Consumer Fraud

Vizio televisions allegedly recorded data without consent; company settles

Vizio watching you Flickr 314x210 Vizio televisions allegedly recorded data without consent; company settlesWhile consumers have been watching TV, their TVs may have been watching what they were watching as well. According to a complaint filed by the Federal Trade Commission (FTC), the New Jersey Attorney General and the New Jersey Division of Consumer Affairs, consumers have been unaware that while watching their internet-connected Vizio televisions, the company was recording data on their viewing habits and transmitting it back to data servers to be sold to advertisers and others.

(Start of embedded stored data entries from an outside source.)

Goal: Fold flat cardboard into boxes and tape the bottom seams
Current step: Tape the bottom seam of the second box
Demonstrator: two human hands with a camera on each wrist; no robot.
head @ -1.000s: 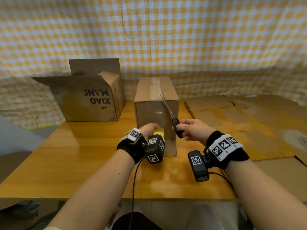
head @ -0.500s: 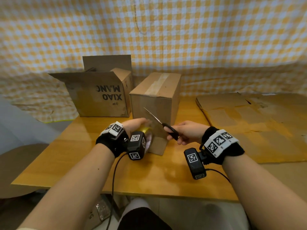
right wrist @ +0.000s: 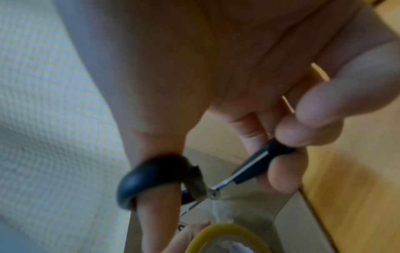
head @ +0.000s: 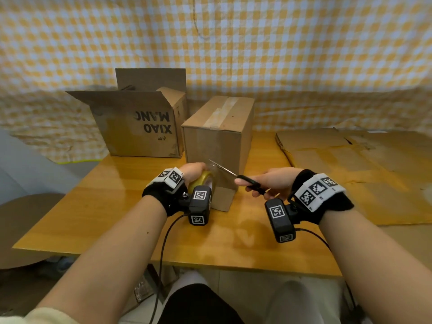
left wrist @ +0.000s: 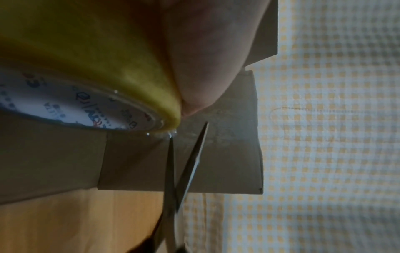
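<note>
scissors have swung down since a second ago: then the blades pointed up along the front face of the taped cardboard box, now they lie nearly level, blades parted, at the stretch of clear tape between the tape roll and the box's front face. the left wrist view shows the blades straddling that strip just off the roll. judged: seam strip is laid, the cut that frees the roll is in hand, not yet done.

right hand: thumb through one black loop, fingers curled round the other, handles spread. left hand: wrapped over the roll, holding it against the box's lower front.

the box stands near the middle of the table, a little toward the far edge, seam side up, a pale tape strip along its top. open printed box at the far left corner, flaps up. flat cardboard sheets cover the right edge.

materials: box is matte brown corrugated board, sharp-edged. tape is glossy, thin, crinkled at the cut. roll is yellowish with a white printed core. table is varnished wood, reflective.
</note>
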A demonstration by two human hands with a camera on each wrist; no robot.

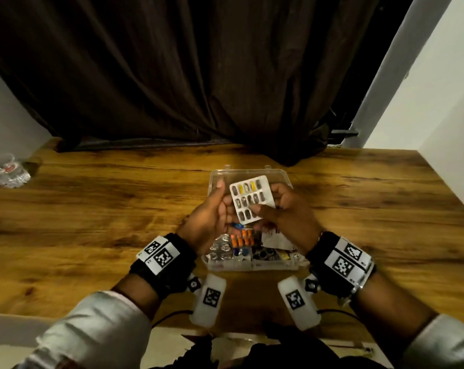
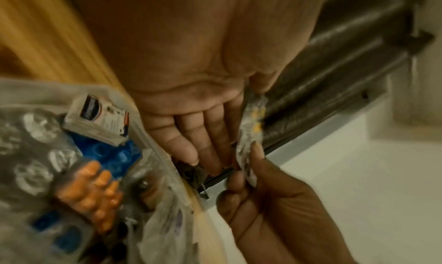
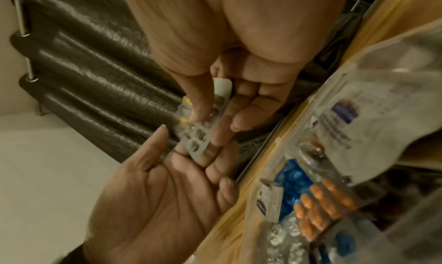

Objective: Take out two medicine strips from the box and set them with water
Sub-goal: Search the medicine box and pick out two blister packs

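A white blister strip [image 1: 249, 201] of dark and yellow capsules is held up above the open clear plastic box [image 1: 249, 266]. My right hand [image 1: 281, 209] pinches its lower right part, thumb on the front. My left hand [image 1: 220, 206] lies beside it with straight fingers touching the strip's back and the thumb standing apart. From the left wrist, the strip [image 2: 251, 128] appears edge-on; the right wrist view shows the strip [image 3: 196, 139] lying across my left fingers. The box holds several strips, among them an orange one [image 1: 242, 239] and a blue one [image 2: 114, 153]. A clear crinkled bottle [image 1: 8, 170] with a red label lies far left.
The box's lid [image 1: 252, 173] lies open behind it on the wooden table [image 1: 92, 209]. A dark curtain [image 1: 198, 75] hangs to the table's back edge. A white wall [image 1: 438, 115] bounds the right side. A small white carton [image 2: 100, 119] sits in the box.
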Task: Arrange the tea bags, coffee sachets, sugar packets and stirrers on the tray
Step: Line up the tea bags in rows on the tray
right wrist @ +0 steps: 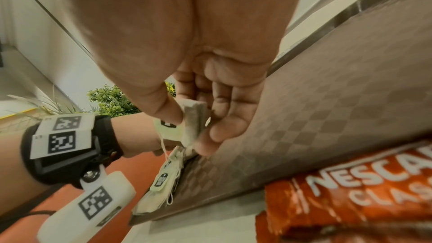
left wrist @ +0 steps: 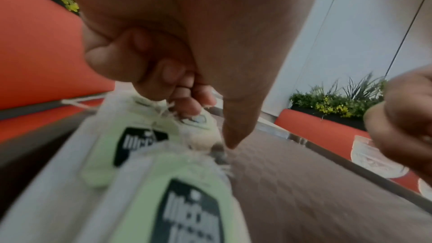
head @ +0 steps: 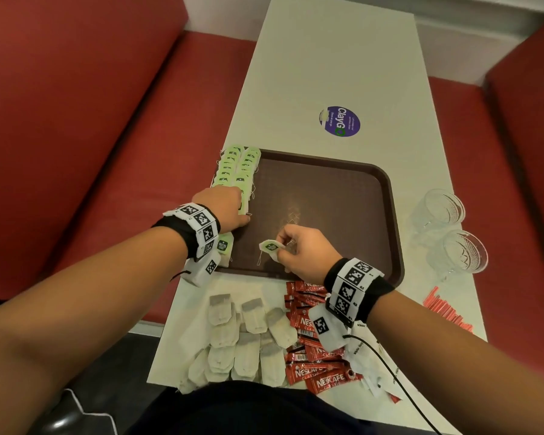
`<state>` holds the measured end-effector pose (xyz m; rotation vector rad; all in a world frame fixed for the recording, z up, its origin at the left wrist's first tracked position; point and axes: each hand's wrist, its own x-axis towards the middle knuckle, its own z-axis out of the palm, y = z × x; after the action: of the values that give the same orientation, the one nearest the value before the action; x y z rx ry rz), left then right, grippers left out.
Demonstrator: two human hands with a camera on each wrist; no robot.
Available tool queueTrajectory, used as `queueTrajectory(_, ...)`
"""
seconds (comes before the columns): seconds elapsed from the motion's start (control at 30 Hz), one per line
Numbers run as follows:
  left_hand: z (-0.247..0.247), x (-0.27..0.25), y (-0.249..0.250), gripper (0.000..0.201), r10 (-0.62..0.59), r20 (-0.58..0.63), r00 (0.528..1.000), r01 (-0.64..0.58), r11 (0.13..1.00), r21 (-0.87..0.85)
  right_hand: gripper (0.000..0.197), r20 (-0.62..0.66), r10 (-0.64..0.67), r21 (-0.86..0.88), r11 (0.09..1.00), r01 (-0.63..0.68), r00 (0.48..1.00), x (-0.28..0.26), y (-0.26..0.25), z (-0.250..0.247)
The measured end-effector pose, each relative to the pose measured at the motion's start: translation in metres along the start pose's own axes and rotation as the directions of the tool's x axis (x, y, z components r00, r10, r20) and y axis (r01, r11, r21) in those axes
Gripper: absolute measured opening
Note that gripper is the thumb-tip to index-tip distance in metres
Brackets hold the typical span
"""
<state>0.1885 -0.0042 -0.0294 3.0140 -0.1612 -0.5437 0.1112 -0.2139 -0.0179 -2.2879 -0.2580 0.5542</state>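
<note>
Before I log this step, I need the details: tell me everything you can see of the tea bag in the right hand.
The tea bag is a small pale paper pouch with dark tea showing through in the right wrist view, a light green tag printed with a black logo, and a thin white string hanging below. The right hand pinches it between thumb and fingers, over the near part of the brown tray. It looks lifted rather than lying flat; whether its lower end touches the tray cannot be told.

Textured matt brown plastic tray [head: 387,221], glossy foil coffee sachets [head: 314,368], clear patterned glasses [head: 438,211]
</note>
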Motion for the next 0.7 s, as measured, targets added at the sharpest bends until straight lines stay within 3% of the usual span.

Vizio agreed to pay $2.2 million to settle charges that  it was collecting viewer data on 11 million consumer TVs without consumers’ consent or knowledge, according to a FTC press release.

The complaint contends Vizio made TVs that automatically tracked what consumers were watching through a Smart Interactivity setting by recording the TV screen on a second-by-second basis, using software to capture information about the selection of pixels on the screen and then matching it to a database. Vizio would then earn money from providing the information to third parties through licensing agreements for advertising purposes. The software also allegedly periodically collected data and other information about the television, including IP address, wired and wireless MAC addresses, etc.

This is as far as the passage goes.